Dans cet ouvrage, Mathieu Bellahsen explique qu’il faut abolir la contention mécanique en psychiatrie, qui consiste à attacher les patient·es par des sangles à un lit durant leurs crises, et/ou à les enfermer en chambre d’isolement.
En France, 85 % des services psychiatriques ont recours à la contention. Chaque année, 10000 personnes sont attachées. Cette pratique est réapparue dans les années 2000 alors qu’elle avait été abandonnée après les atrocités de la seconde guerre mondiale. Depuis 2016, elle est encadrée par la loi, donc légitimée, mais seulement en « dernier recours ». Pourtant, la contention se généralise de plus en plus (et le confinement pour le Covid a été un prétexte supplémentaire pour y recourir) : aux urgences, dans les EHPAD, dans les structures pour personnes en situation de handicap, dans les ambulances…

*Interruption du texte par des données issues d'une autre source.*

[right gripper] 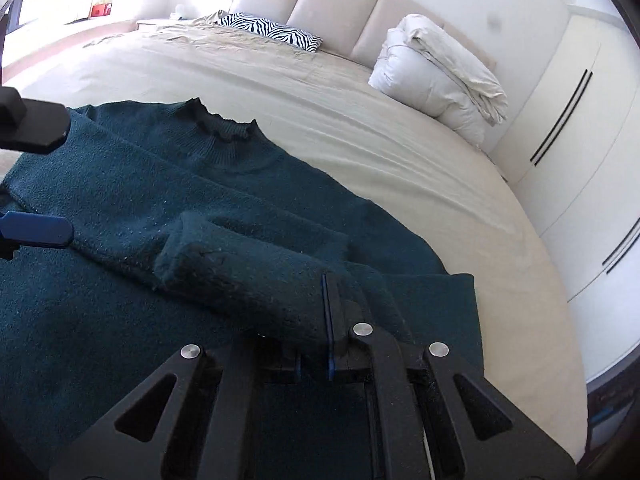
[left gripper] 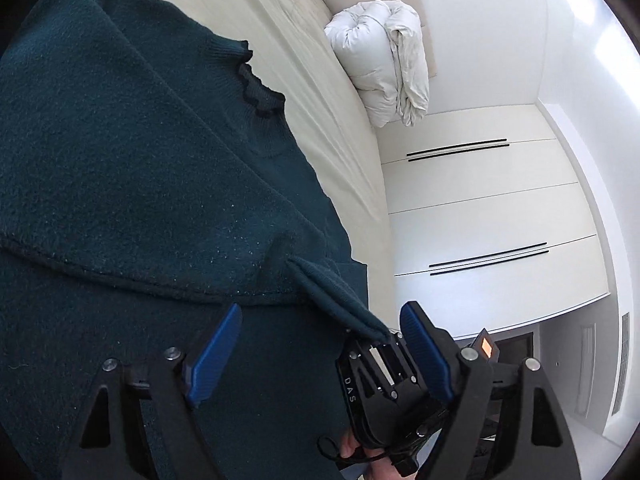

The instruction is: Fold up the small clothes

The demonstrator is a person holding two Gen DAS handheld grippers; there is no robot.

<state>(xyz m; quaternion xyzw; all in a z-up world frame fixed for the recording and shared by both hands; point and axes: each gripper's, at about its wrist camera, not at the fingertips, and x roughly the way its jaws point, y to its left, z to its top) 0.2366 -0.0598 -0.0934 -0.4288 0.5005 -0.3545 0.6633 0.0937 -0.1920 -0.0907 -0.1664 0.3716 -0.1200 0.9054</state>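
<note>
A dark teal knit sweater [right gripper: 168, 184] with a ruffled collar [right gripper: 226, 130] lies flat on the cream bed [right gripper: 360, 128]. My right gripper [right gripper: 326, 312] is shut on the sweater's sleeve [right gripper: 248, 268], which lies folded across the body. In the left wrist view the sweater [left gripper: 140, 168] fills the left side. My left gripper [left gripper: 320, 344] is open with blue pads [left gripper: 216, 352] spread wide above the sweater, holding nothing. The right gripper [left gripper: 384, 336] shows there, pinching a ridge of sleeve fabric [left gripper: 336, 296]. The left gripper's blue finger [right gripper: 36, 230] pokes in at the left edge of the right wrist view.
A folded white duvet [right gripper: 440, 80] sits at the head of the bed, with a zebra-print pillow [right gripper: 272, 32] and padded headboard [right gripper: 332, 12] behind. White wardrobe doors [left gripper: 480, 216] with black handles stand beside the bed. Bare sheet lies to the sweater's right [right gripper: 440, 208].
</note>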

La contention relève tout simplement de la torture ! C’est une privation de liberté. Je n’ai jamais été en institut psychiatrique, mais j’imagine qu’elle ne fait qu’aggraver les souffrances des patient·es. Les personnes qui témoignent disent que c’est déshumanisant et traumatisant, autant qu’une agression physique ou sexuelle.
La contention tue par asphyxie positionnelle, comme la pratique du placage ventral dans la police (voir La Domination policière de Mathieu Rigouste).

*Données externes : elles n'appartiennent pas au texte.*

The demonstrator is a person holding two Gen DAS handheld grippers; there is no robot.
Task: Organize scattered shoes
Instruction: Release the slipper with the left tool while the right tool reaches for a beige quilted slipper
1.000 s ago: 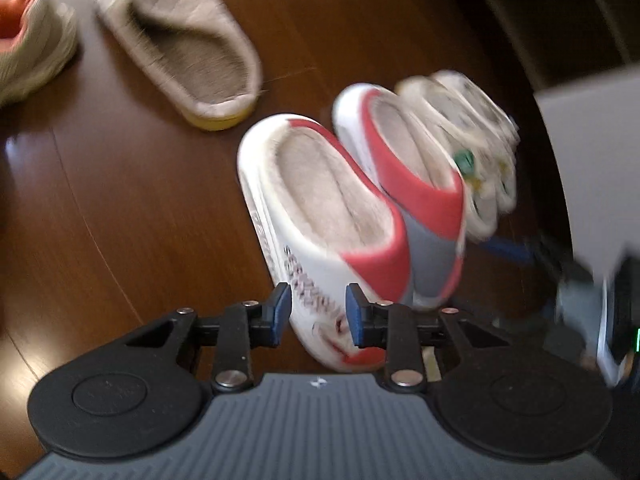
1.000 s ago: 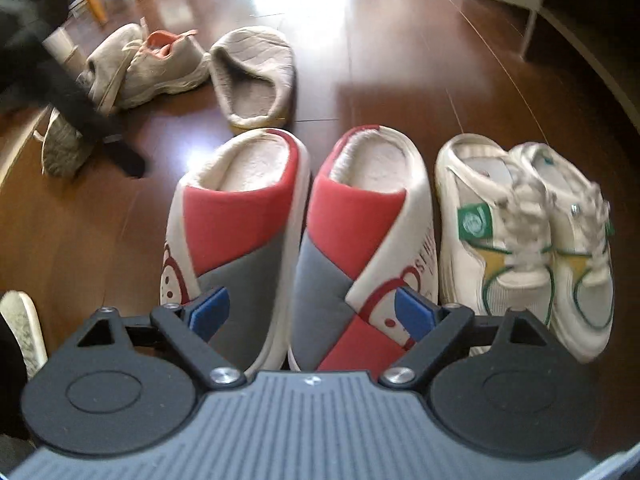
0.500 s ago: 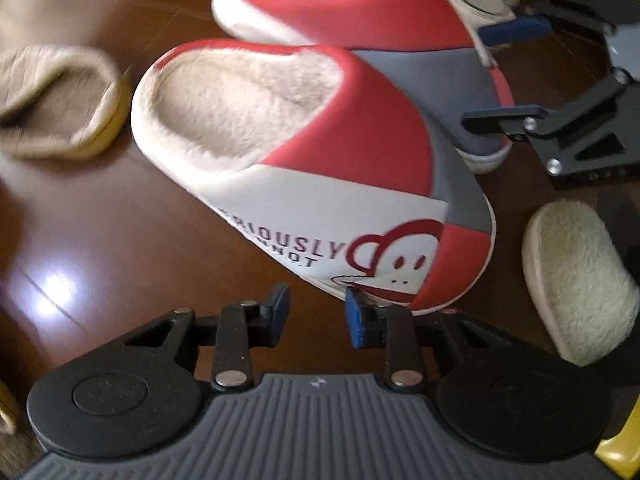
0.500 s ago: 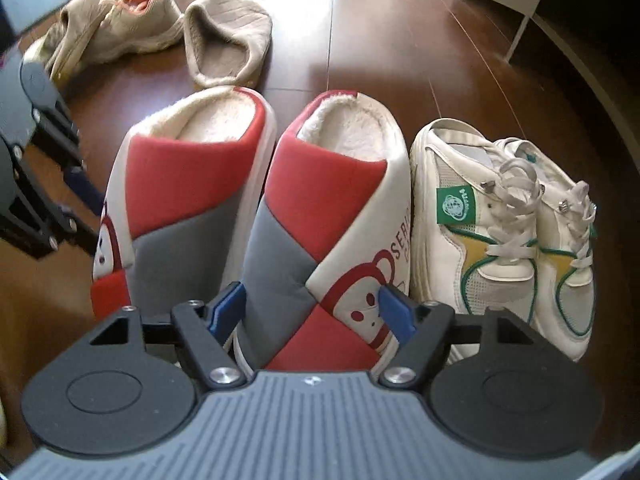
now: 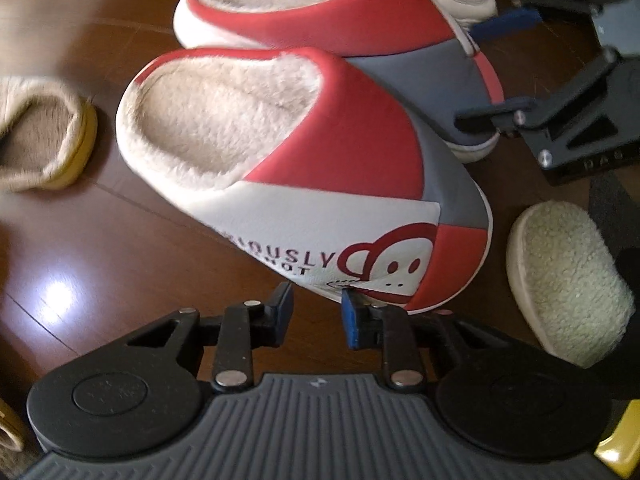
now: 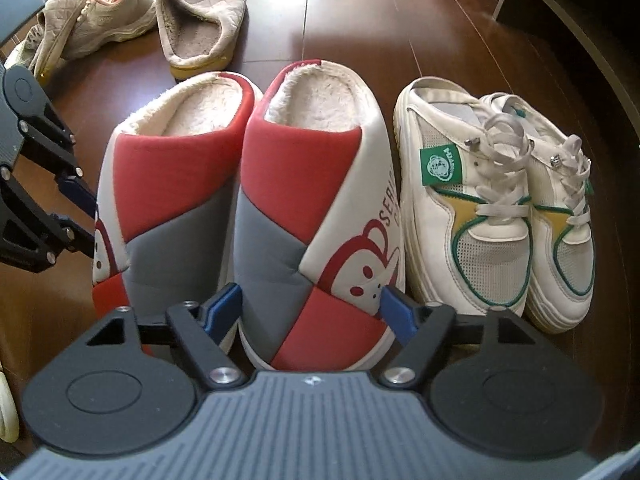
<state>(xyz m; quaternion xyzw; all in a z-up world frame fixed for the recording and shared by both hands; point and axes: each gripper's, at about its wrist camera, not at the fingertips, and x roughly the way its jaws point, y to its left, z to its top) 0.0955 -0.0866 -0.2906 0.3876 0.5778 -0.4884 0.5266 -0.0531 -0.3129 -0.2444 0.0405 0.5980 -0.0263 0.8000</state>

« [La personne psychiatrisée] n’a pas d’autre issue que d’accepter ce qui est attendu d’elle : qu’elle s’allonge et se laisse faire. Corps à corps pétri d’intimidation. Si la personne refuse, se débat, se révolte, l’action se transforme en corps à corps physique. Les corps de professionnels, le corps de la personne à contentionner. Derrière cette première scène s’en joue une autre entre le corps psychiatrique et les corps psychiatrisés, entre un corps qui domine et des corps dominés. Entre les deux, le poids du système contentionnaire2. »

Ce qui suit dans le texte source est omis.